__Work item__.
What you give back should match the records word for word.

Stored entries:
- - -
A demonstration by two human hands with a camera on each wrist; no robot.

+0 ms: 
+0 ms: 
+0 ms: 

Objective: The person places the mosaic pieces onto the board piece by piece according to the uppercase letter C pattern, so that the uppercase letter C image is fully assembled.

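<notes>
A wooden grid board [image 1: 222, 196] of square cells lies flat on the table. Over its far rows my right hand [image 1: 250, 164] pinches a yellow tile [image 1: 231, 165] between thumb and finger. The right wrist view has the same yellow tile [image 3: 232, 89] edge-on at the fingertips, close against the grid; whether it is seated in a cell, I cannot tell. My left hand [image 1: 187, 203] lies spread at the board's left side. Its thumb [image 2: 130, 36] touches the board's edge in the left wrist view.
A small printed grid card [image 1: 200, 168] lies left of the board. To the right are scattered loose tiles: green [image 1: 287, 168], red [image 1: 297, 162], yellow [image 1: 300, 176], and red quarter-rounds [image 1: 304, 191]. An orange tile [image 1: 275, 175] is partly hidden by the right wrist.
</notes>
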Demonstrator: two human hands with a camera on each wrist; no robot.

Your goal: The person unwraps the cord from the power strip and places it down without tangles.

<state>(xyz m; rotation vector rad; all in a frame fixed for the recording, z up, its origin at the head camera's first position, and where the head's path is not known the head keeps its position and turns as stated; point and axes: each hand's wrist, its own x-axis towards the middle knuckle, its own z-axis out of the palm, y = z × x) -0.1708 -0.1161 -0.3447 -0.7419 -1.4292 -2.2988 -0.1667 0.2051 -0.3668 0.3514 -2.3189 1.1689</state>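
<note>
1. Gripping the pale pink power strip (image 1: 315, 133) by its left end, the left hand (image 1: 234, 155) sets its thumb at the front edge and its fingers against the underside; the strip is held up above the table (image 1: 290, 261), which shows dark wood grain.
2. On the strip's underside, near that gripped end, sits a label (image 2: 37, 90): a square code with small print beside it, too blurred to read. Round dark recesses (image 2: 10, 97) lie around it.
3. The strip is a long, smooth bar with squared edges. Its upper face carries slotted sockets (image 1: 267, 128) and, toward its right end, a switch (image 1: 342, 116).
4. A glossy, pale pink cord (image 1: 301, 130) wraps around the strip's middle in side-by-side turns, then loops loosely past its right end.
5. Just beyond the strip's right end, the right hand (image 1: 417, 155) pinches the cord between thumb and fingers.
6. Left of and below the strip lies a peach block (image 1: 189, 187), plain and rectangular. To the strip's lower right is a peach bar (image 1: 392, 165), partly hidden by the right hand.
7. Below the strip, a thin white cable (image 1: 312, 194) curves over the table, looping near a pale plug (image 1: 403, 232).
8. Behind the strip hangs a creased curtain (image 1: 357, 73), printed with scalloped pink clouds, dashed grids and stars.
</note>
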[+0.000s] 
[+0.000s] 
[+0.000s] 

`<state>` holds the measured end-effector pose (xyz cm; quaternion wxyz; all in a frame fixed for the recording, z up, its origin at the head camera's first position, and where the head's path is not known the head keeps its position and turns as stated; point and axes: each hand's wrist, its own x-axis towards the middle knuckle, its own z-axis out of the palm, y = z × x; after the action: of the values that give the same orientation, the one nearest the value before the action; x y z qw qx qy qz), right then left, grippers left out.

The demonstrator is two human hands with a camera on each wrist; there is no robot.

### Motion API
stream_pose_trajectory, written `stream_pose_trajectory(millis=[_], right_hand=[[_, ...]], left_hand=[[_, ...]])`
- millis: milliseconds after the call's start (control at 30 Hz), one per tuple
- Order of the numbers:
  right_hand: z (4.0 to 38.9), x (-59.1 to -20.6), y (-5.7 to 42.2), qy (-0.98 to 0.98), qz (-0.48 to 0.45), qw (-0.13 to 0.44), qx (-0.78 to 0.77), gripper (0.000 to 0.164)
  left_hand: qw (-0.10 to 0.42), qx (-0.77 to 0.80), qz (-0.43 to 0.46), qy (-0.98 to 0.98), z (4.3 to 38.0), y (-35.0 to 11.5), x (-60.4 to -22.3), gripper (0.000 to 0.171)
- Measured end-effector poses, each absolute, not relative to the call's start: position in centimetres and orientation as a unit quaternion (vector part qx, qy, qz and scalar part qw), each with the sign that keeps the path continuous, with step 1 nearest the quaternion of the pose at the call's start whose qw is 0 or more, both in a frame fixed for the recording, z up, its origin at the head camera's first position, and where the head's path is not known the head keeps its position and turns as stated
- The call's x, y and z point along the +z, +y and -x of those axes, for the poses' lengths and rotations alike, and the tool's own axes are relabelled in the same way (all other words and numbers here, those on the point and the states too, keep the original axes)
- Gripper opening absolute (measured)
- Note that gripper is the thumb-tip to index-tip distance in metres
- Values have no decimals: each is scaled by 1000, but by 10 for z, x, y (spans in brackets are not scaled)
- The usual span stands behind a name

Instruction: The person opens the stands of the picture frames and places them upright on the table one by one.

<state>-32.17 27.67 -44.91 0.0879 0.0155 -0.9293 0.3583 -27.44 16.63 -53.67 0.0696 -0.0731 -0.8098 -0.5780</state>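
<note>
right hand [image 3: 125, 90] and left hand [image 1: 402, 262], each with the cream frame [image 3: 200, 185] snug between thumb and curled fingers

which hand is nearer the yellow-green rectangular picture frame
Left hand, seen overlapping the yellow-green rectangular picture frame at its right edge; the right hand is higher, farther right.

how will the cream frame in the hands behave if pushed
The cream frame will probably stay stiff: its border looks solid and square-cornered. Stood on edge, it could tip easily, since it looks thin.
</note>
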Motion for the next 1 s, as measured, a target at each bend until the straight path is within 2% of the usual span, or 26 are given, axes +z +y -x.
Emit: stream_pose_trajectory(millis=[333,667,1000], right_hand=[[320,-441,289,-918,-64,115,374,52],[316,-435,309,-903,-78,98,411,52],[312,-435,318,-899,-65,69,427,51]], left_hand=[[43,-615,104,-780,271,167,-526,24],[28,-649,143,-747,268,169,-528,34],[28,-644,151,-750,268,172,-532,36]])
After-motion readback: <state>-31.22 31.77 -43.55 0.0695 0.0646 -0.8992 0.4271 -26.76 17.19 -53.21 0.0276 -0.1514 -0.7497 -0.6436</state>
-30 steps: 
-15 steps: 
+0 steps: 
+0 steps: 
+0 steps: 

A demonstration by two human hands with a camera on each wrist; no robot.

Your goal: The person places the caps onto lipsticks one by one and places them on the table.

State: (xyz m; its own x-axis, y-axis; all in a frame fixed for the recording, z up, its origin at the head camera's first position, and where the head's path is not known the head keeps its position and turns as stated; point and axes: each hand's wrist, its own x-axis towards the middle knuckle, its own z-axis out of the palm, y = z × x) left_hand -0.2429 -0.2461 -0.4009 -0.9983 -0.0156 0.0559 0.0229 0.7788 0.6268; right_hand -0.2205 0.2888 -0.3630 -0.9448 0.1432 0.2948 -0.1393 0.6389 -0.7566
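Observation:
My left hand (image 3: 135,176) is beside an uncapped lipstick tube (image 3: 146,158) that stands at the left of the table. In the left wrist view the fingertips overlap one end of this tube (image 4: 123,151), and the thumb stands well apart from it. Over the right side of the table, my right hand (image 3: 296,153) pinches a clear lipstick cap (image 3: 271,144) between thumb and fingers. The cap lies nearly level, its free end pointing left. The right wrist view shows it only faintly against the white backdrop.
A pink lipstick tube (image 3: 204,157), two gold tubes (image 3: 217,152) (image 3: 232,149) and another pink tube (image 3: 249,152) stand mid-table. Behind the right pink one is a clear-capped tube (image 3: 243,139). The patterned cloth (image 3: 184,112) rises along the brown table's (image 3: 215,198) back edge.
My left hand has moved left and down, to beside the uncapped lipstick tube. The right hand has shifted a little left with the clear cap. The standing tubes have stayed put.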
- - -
__Output__.
A demonstration by two human hands with a camera on each wrist; no robot.

+0 ms: 
+0 ms: 
+0 ms: 

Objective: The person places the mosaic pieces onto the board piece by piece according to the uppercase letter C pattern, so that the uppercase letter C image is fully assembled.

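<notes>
A wooden grid board [image 1: 222, 196] of square cells lies flat on the table. Over its far rows my right hand [image 1: 250, 164] pinches a yellow tile [image 1: 231, 165] between thumb and finger. The right wrist view has the same yellow tile [image 3: 232, 89] edge-on at the fingertips, close against the grid; whether it is seated in a cell, I cannot tell. My left hand [image 1: 187, 203] lies spread at the board's left side. Its thumb [image 2: 130, 36] touches the board's edge in the left wrist view.
A small printed grid card [image 1: 200, 168] lies left of the board. To the right are scattered loose tiles: green [image 1: 287, 168], red [image 1: 297, 162], yellow [image 1: 300, 176], and red quarter-rounds [image 1: 304, 191]. An orange tile [image 1: 275, 175] is partly hidden by the right wrist.
</notes>
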Demonstrator: two human hands with a camera on each wrist; no robot.

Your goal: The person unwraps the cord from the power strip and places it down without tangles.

<state>(xyz m; rotation vector rad; all in a frame fixed for the recording, z up, its origin at the head camera's first position, and where the head's path is not known the head keeps its position and turns as stated; point and axes: each hand's wrist, its own x-axis towards the middle knuckle, its own z-axis out of the palm, y = z × x) -0.1708 -0.1161 -0.3447 -0.7419 -1.4292 -2.2988 -0.1667 0.2051 -0.3668 0.3514 -2.3189 1.1689</state>
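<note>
1. Gripping the pale pink power strip (image 1: 315, 133) by its left end, the left hand (image 1: 234, 155) sets its thumb at the front edge and its fingers against the underside; the strip is held up above the table (image 1: 290, 261), which shows dark wood grain.
2. On the strip's underside, near that gripped end, sits a label (image 2: 37, 90): a square code with small print beside it, too blurred to read. Round dark recesses (image 2: 10, 97) lie around it.
3. The strip is a long, smooth bar with squared edges. Its upper face carries slotted sockets (image 1: 267, 128) and, toward its right end, a switch (image 1: 342, 116).
4. A glossy, pale pink cord (image 1: 301, 130) wraps around the strip's middle in side-by-side turns, then loops loosely past its right end.
5. Just beyond the strip's right end, the right hand (image 1: 417, 155) pinches the cord between thumb and fingers.
6. Left of and below the strip lies a peach block (image 1: 189, 187), plain and rectangular. To the strip's lower right is a peach bar (image 1: 392, 165), partly hidden by the right hand.
7. Below the strip, a thin white cable (image 1: 312, 194) curves over the table, looping near a pale plug (image 1: 403, 232).
8. Behind the strip hangs a creased curtain (image 1: 357, 73), printed with scalloped pink clouds, dashed grids and stars.
</note>
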[+0.000s] 
[+0.000s] 
[+0.000s] 

`<state>` holds the measured end-effector pose (xyz cm; quaternion wxyz; all in a frame fixed for the recording, z up, its origin at the head camera's first position, and where the head's path is not known the head keeps its position and turns as stated; point and axes: each hand's wrist, its own x-axis towards the middle knuckle, its own z-axis out of the palm, y = z × x; after the action: of the values that give the same orientation, the one nearest the value before the action; x y z qw qx qy qz), right then left, grippers left out.

The demonstrator is two human hands with a camera on each wrist; there is no robot.

### Motion API
stream_pose_trajectory, written `stream_pose_trajectory(millis=[_], right_hand=[[_, ...]], left_hand=[[_, ...]])`
- millis: milliseconds after the call's start (control at 30 Hz), one per tuple
- Order of the numbers:
  right_hand: z (4.0 to 38.9), x (-59.1 to -20.6), y (-5.7 to 42.2), qy (-0.98 to 0.98), qz (-0.48 to 0.45), qw (-0.13 to 0.44), qx (-0.78 to 0.77), gripper (0.000 to 0.164)
  left_hand: qw (-0.10 to 0.42), qx (-0.77 to 0.80), qz (-0.43 to 0.46), qy (-0.98 to 0.98), z (4.3 to 38.0), y (-35.0 to 11.5), x (-60.4 to -22.3), gripper (0.000 to 0.171)
- Measured end-effector poses, each absolute, not relative to the call's start: position in centimetres and orientation as a unit quaternion (vector part qx, qy, qz and scalar part qw), each with the sign that keeps the path continuous, with step 1 nearest the quaternion of the pose at the call's start whose qw is 0 or more, both in a frame fixed for the recording, z up, its origin at the head camera's first position, and where the head's path is not known the head keeps its position and turns as stated
- The call's x, y and z point along the +z, +y and -x of those axes, for the poses' lengths and rotations alike, and the tool's own axes are relabelled in the same way (all other words and numbers here, those on the point and the states too, keep the original axes)
- Gripper opening absolute (measured)
- Note that gripper is the thumb-tip to index-tip distance in metres
- Values have no decimals: each is scaled by 1000, but by 10 for z, x, y (spans in brackets are not scaled)
- The usual span stands behind a name

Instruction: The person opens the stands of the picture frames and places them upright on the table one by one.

<state>-32.17 27.67 -44.91 0.0879 0.0155 -0.9293 0.3583 -27.44 16.63 -53.67 0.0696 -0.0731 -0.8098 -0.5780</state>
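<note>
right hand [image 3: 125, 90] and left hand [image 1: 402, 262], each with the cream frame [image 3: 200, 185] snug between thumb and curled fingers

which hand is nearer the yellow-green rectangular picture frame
Left hand, seen overlapping the yellow-green rectangular picture frame at its right edge; the right hand is higher, farther right.

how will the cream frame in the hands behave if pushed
The cream frame will probably stay stiff: its border looks solid and square-cornered. Stood on edge, it could tip easily, since it looks thin.
</note>
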Motion for the next 1 s, as measured, a target at each bend until the straight path is within 2% of the usual span, or 26 are given, axes +z +y -x.
Emit: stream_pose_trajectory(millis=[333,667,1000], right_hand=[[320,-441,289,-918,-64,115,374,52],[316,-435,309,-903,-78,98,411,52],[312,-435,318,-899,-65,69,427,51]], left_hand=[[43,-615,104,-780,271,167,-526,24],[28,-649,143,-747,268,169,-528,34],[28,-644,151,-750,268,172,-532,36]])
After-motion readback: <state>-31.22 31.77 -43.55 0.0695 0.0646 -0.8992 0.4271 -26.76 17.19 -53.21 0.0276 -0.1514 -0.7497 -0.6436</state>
-30 steps: 
-15 steps: 
+0 steps: 
+0 steps: 
+0 steps: 

A demonstration by two human hands with a camera on each wrist; no robot.

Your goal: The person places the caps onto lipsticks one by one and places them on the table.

State: (xyz m; its own x-axis, y-axis; all in a frame fixed for the recording, z up, its origin at the head camera's first position, and where the head's path is not known the head keeps its position and turns as stated; point and axes: each hand's wrist, its own x-axis towards the middle knuckle, its own z-axis out of the palm, y = z × x) left_hand -0.2429 -0.2461 -0.4009 -0.9983 -0.0156 0.0559 0.0229 0.7788 0.6268; right_hand -0.2205 0.2888 -0.3630 -0.9448 0.1432 0.2948 -0.1393 0.6389 -0.7566
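Observation:
My left hand (image 3: 135,176) is beside an uncapped lipstick tube (image 3: 146,158) that stands at the left of the table. In the left wrist view the fingertips overlap one end of this tube (image 4: 123,151), and the thumb stands well apart from it. Over the right side of the table, my right hand (image 3: 296,153) pinches a clear lipstick cap (image 3: 271,144) between thumb and fingers. The cap lies nearly level, its free end pointing left. The right wrist view shows it only faintly against the white backdrop.
A pink lipstick tube (image 3: 204,157), two gold tubes (image 3: 217,152) (image 3: 232,149) and another pink tube (image 3: 249,152) stand mid-table. Behind the right pink one is a clear-capped tube (image 3: 243,139). The patterned cloth (image 3: 184,112) rises along the brown table's (image 3: 215,198) back edge.
My left hand has moved left and down, to beside the uncapped lipstick tube. The right hand has shifted a little left with the clear cap. The standing tubes have stayed put.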

None of the exercise remains to be done.